** Exercise directions **
Filter the listing down to the lines containing the word "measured".

** Given information **
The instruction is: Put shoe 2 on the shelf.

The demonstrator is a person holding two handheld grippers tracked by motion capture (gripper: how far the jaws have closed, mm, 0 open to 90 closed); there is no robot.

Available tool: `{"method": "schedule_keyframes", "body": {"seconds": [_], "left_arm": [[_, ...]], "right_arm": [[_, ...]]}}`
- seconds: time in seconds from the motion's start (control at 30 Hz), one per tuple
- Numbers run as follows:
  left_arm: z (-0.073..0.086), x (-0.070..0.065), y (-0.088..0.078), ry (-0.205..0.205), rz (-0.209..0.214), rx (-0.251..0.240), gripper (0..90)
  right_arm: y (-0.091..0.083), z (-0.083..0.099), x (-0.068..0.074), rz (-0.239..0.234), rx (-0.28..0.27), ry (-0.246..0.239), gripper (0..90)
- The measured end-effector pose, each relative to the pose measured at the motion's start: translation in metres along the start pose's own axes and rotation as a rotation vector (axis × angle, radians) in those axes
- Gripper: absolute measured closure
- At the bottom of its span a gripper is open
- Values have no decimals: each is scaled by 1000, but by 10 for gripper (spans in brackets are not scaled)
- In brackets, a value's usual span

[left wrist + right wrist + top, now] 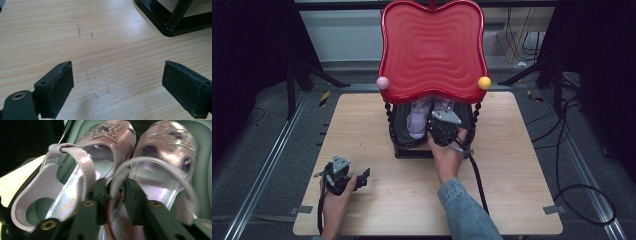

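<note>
Two pink sandals lie side by side in the dark lower tray of a stand. The left sandal has a glitter star on its toe; the right sandal looks blurred. My right gripper reaches under the red top to them. Its jaws stand a little apart on either side of the right sandal's inner rim and do not visibly press it. My left gripper rests low over the wooden table at the front left, jaws wide open with bare wood between them.
The stand's wavy red top tray overhangs the sandals, with a pink ball and a yellow ball at its front corners. Twisted black posts hold it up. The stand's black base lies ahead of the left gripper. Cables trail over the floor on the right.
</note>
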State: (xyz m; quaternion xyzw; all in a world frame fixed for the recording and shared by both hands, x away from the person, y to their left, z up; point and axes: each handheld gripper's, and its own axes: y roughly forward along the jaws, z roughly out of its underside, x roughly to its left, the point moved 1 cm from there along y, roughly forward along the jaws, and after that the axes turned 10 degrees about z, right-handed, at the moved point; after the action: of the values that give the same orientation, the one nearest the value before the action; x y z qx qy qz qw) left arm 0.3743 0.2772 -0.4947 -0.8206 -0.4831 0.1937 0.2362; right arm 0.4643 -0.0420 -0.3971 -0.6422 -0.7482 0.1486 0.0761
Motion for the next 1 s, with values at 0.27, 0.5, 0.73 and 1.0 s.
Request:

** Output of the exercise **
- The measured end-effector pose, each relative to the pose measured at the motion's start: translation in metres along the start pose's own axes and rotation as a rotation vector (axis × angle, radians) in those axes
- Gripper: absolute measured closure

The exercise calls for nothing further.